Un jour qu’il jouait à cache-cache dans un parc avec André, celui-ci s’arrêta soudainement et d’un air inquiet, lui dit : « Toé là, Raby, toé t’es fin pour moé. Toé t’es bon. » Là je sentais, raconte Louis, qu’il allait me dire quelque chose d’important, comme ces personnes savent le faire avec une simplicité déconcertante. «Toé t’es fin. Mais moé, j’vaux-ti la peine ? » Je n’avais pas envie de lui répondre avec des mots. On s’est regardés un bon moment. On a éclaté de rire. On s’est embrassés. On se comprenait tellement.
SOURCE DE NOS DOUTES
André avait vécu du rejet dans son entourage familial et scolaire. Comme tant d’autres. J’entends encore une grande adolescente implorer les adultes: « Ne dites pas aux jeunes des mots qui tuent. » Qui tuent la confiance, le goût de vivre, l’espoir d’un avenir meilleur. Parfois, ce sont les grands enfants qui disent de tels mots à leurs parents ou grands-parents qui tardent à mourir. Des vieux inutiles et pesants à porter, dans ce monde de vitesse et d’efficacité technique. Pour d’autres, le doute porte sur l’avenir du monde, devant la fréquence des cataclysmes naturels ou des actes de violence dans nos quartiers. De jeunes parents s’interrogent : « Dans ce contexte, est-ce sage de mettre au monde un nouvel enfant ? »
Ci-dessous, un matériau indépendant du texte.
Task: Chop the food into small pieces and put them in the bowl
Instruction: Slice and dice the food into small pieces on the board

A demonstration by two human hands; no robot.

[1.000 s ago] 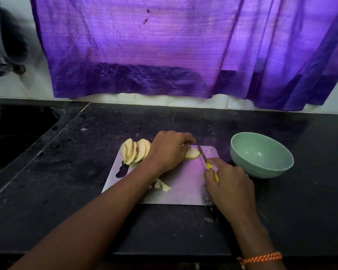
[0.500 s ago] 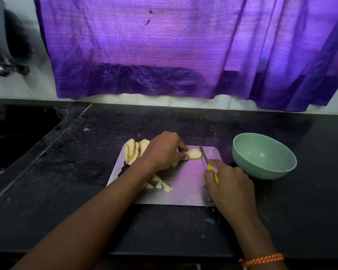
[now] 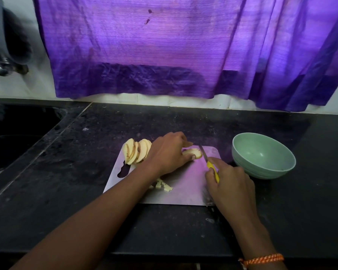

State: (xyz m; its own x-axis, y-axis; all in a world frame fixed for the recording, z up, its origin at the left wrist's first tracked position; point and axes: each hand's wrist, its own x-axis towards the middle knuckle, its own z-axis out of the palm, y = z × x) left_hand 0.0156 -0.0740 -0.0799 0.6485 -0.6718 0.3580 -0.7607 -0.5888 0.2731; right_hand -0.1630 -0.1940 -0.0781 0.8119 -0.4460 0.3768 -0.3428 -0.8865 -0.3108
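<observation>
**On the board: knife lined up at the slice, grip unchanged**

Head cam, only view we've got. Left hand (image 3: pixel 169 152) sits on the cutting board (image 3: pixel 185 190), fingers curled over a pale slice (image 3: pixel 193 152), thumb tip pressing its near edge, pinning it flat. Right hand (image 3: pixel 229 185) wraps the yellow handle of the knife (image 3: pixel 208 162), firm closed grip, index finger along the top; blade tip points away from the person and lies just beside the slice's right edge. Can't tell whether the blade is touching the slice or only alongside it.

Vs half a sec ago: very little diff. Left hand keeps the same hold on the slice, right hand keeps the knife, blade at the same right end of the slice. Vs a full sec ago, the left hand has pulled back a touch, so more of the slice shows past the fingertips.

Behind the left wrist, a fanned stack of slices (image 3: pixel 137 152) stands leaning at the board's far-left corner, same spot as before. Small cut pieces (image 3: pixel 163 187) lie on the board just right of the left forearm, partly hidden by it, unmoved.

Green bowl (image 3: pixel 242 152) sits on the black counter (image 3: pixel 66 182) right of the board, near its far-right corner, nothing chopped visible inside. Purple curtain (image 3: pixel 164 55) hangs behind. Orange cord bracelet (image 3: pixel 261 259) on the right wrist.
</observation>
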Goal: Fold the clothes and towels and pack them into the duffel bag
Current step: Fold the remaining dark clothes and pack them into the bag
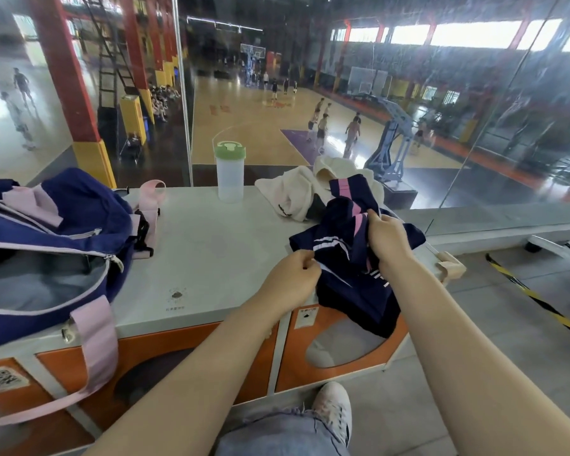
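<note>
Navy sports garment point(352, 258) with pink and white stripes lies bunched at the right end of a grey counter point(211, 245). Left hand point(293, 278) pinches its near edge; right hand point(387, 238) grips a fold higher up. Behind it sits a cream towel point(297, 192). An unzipped navy duffel bag point(46, 245) rests at left, a green-lidded bottle point(229, 172) between.
</note>
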`<state>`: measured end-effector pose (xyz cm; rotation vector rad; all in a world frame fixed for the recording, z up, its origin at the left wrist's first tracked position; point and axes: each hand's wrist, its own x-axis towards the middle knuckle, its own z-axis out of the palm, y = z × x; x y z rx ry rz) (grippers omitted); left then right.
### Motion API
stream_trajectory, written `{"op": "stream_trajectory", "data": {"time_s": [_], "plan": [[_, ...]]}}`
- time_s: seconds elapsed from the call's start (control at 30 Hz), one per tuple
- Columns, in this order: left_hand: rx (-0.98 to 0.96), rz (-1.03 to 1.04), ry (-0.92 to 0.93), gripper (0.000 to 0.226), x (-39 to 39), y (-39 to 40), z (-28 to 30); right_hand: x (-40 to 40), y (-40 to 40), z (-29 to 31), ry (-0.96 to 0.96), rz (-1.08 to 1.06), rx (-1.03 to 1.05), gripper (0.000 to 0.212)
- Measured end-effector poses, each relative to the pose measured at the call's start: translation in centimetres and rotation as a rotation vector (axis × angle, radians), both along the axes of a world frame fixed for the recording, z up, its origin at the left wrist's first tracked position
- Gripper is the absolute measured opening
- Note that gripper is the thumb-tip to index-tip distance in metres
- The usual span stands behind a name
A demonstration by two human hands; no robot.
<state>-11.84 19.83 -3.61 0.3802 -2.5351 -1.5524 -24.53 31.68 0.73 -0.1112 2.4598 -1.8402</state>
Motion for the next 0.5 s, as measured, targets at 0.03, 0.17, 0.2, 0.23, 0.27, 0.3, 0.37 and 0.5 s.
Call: {"op": "stream_trajectory", "data": {"time_s": [0.03, 0.17, 0.2, 0.23, 0.27, 0.3, 0.37, 0.5], "plan": [[0.021, 0.01, -0.023, 0.045, -0.4, 0.1, 0.3, 0.0, 0.1, 0.0, -0.004, 0.009, -0.01, 0.04], [0.15, 0.116, 0.001, 0.019, -1.7, 0.3, 1.1, 0.1, 0.3, -0.1, 0.024, 0.031, -0.001, 0.044], [0.177, 0.131, 0.01, 0.024, -1.8, 0.4, 1.2, 0.3, 0.4, -0.1, 0.035, 0.039, 0.016, 0.044], [0.188, 0.133, 0.022, 0.034, -1.9, 0.5, 1.2, 0.4, 0.4, 0.0, 0.045, 0.049, 0.032, 0.043], [0.191, 0.123, 0.033, 0.041, -1.9, 0.6, 1.2, 0.4, 0.5, -0.1, 0.053, 0.065, 0.048, 0.043], [0.196, 0.109, 0.054, 0.045, -1.9, 0.9, 1.2, 0.5, 0.6, -0.1, 0.056, 0.082, 0.061, 0.043], [0.199, 0.081, 0.103, 0.05, -2.0, 1.2, 1.3, 0.6, 0.8, -0.2, 0.062, 0.115, 0.081, 0.041], [0.116, 0.085, 0.147, 0.049, -2.9, 1.9, 1.7, 0.7, 1.1, -0.6, 0.08, 0.171, 0.08, 0.037]]}}
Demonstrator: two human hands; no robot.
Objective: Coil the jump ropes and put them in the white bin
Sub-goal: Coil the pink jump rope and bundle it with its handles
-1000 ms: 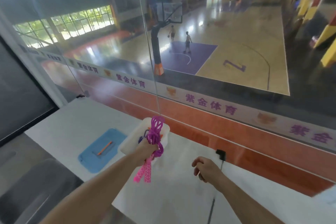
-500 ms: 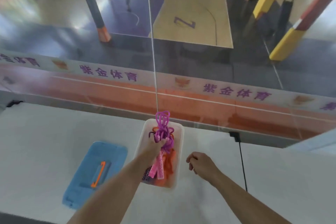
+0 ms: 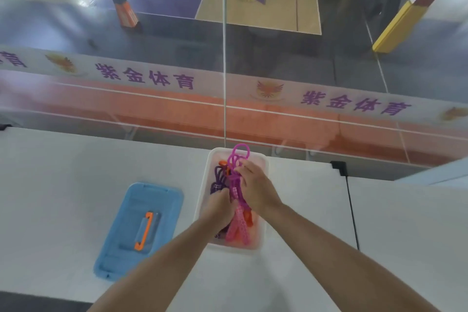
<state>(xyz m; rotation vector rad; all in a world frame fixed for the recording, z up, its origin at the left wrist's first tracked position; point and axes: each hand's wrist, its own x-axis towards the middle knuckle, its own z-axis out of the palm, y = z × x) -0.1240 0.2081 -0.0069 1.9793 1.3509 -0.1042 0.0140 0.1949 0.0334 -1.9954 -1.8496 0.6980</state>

DES PAROLES ET DES GESTES DE VIE
On n’a pas tous la chance de côtoyer Katia, cette fillette de cinq ans au rire cristallin. Follement amoureuse de sa grand-maman, à qui elle confie un jour : « Toi mamie, t’es le bon Dieu, hein ? – Pourquoi me dis tu ça ? – T’es tellement bonne ! – Non, je ne suis pas le bon Dieu. Mais je suis l’enfant de Dieu. – Ah, je savais qu’il se passe quelque chose entre vous deux ! »
Ça fait partie du secret que Jésus nous a appris : Dieu passe par nos relations humaines pour nous exprimer son amour. Ainsi, lorsqu’il veut nous dire que Dieu s’inquiète de nos déboires, Jésus raconte : « Un homme avait deux fils. Quand le cadet revient d’un voyage décevant, son père l’embrasse chaudement et fait la fête sans bon sens ! » (Luc 15,11-24) Et pour marquer que Dieu est à la fois père et mère, le peintre Rembrandt l’a représenté, en cette scène, avec une main d’homme et une main de femme posées sur celui qui demeure son enfant, quoi qu’il arrive.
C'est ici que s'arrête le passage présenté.